Is this the beginning of the end for the Euro and the Eurozone as we know it today?
Just a few months ago, the Establishment breathed a sigh of relief as populist parties lost in elections in France, the Netherlands, with Merkel eventually managing to form a coalition government and see yet another term as German Chancellor.
Focus had been on France and Germany, with Macron and Merkel expected to reunite the EU and bring an end to the rise of populist parties across the region.
The Italian election saw both the League and Five Star soften talk of an intention to call referendums to pull out of the Eurozone, with the Five Star – League coalition was eventually formed. The Establishment seemed to have had different ideas and a possible action plan in the event of a populist government.
There had been no talk of a plan to exit, even over the weekend and it should have remained so, but with Italian President Mattarella’s veto of anti-EUR economic minister Savona on Sunday, the Establishment has bared its teeth once more, reminding Italian voters, the region and the global financial markets just how malleable the Establishment is when it comes to the every changing demographic landscape.

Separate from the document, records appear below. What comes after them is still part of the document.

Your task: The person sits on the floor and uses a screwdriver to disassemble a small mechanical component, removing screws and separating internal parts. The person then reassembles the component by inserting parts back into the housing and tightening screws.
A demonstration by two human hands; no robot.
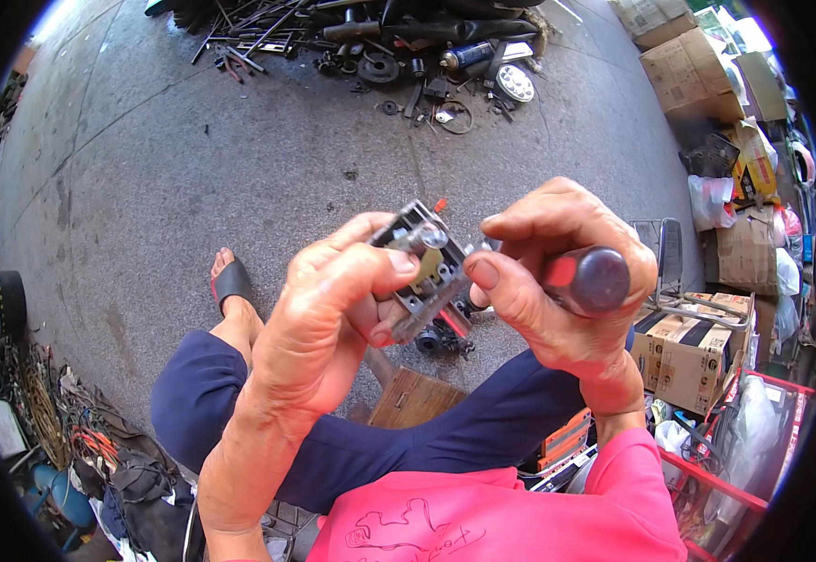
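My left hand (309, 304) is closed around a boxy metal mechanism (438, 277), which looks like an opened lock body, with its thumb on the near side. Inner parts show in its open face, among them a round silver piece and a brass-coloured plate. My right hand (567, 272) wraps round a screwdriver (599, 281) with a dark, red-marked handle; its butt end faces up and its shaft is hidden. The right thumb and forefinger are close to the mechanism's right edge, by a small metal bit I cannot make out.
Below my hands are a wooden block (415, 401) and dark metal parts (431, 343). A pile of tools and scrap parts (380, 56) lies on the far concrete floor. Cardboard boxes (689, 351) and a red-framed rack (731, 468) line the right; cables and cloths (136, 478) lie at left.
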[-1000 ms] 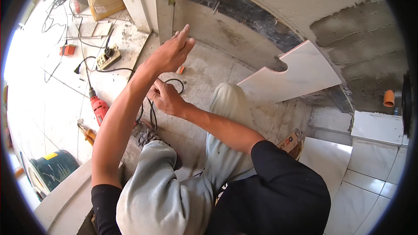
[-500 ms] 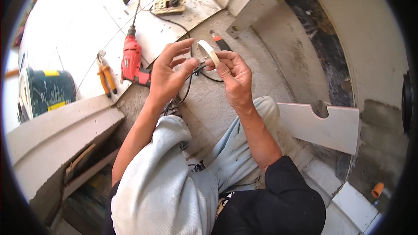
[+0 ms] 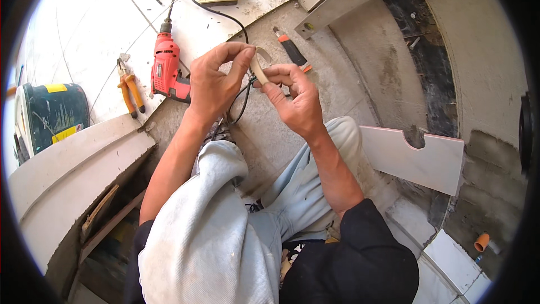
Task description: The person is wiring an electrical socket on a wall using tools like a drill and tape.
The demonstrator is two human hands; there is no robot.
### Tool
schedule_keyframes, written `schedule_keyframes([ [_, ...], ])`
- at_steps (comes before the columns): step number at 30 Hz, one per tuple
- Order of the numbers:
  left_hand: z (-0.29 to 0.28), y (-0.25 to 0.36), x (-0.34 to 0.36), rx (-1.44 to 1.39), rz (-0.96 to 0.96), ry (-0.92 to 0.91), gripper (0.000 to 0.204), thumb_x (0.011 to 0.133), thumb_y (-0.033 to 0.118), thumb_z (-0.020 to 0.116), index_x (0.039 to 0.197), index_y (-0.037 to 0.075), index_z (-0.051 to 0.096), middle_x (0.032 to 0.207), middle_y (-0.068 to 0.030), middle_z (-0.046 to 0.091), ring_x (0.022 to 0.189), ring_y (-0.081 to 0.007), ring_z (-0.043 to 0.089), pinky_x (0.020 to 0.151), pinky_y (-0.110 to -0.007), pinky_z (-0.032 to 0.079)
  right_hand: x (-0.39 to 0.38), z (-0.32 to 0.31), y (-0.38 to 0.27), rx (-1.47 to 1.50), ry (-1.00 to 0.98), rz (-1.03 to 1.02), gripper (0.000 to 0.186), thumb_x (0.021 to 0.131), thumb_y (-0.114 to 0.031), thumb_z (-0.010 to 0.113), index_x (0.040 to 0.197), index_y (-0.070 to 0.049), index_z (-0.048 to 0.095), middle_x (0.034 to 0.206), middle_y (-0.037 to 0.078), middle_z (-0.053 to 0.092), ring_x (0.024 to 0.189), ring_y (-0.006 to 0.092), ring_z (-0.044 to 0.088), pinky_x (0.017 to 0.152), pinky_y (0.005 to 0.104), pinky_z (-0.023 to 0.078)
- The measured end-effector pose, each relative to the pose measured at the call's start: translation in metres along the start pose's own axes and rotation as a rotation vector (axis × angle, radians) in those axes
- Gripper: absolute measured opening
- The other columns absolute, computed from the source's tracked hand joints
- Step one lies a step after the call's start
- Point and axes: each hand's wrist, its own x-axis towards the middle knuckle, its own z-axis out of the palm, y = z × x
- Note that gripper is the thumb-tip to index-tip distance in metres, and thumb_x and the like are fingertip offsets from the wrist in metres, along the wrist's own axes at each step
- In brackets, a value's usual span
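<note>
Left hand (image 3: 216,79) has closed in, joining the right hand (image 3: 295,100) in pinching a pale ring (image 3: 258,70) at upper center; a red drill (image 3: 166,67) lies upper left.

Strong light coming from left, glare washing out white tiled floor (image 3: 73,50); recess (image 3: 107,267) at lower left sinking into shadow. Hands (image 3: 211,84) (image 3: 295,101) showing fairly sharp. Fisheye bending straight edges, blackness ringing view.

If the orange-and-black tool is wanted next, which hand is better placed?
Right hand, probably: it is nearer the orange-and-black tool than the left hand, though both hold the pale curved band.
</note>
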Motion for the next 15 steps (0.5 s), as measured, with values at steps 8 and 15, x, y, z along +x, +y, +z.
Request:
schedule_keyframes([
  [8, -0.001, 0.008, -0.007, 0.171, 0.121, -0.045, 0.012, 0.094, 0.010, 0.068, 0.100, 0.000, 0.069, 0.083, -0.0118, 0.071, 0.072, -0.0182, 0.068, 0.069, -0.030, 0.054, 0.028, 0.006, -0.019, -0.304, -0.037, -0.056, 0.058, 0.088, -0.034, 0.075, 0.128, 0.003, 0.055, 0.114, 0.013, 0.063, 0.103, 0.0202, 0.062, 0.092, 0.0322, 0.050],
  [15, -0.001, -0.004, -0.014, -0.198, -0.330, -0.013, 0.017, 0.100, 0.016, 0.062, 0.102, 0.001, 0.068, 0.084, -0.0051, 0.068, 0.073, -0.0136, 0.065, 0.067, -0.029, 0.053, 0.012, 0.005, -0.009, 0.158, -0.081, 0.306, 0.035, 0.091, -0.026, 0.066, 0.113, 0.003, 0.063, 0.094, 0.005, 0.065, 0.084, 0.0102, 0.057, 0.078, 0.0267, 0.048],
])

While Greece was an appetizer, Italy is an altogether different beast. Any threat of a departure from the Eurozone of far greater significance, not just for the Eurozone, but for the global economy, as any material disruption to Eurozone growth, is bad news all around.
Italy is the Eurozone’s 2nd largest economy, manufacturing key and with Italy’s mountain of debt, leaving the EUR is not the only thing the markets will need to fear, a default on government debt becoming a real prospect, reflected in Italian government bonds, 2-year yields hitting levels not seen since the birth of the EUR.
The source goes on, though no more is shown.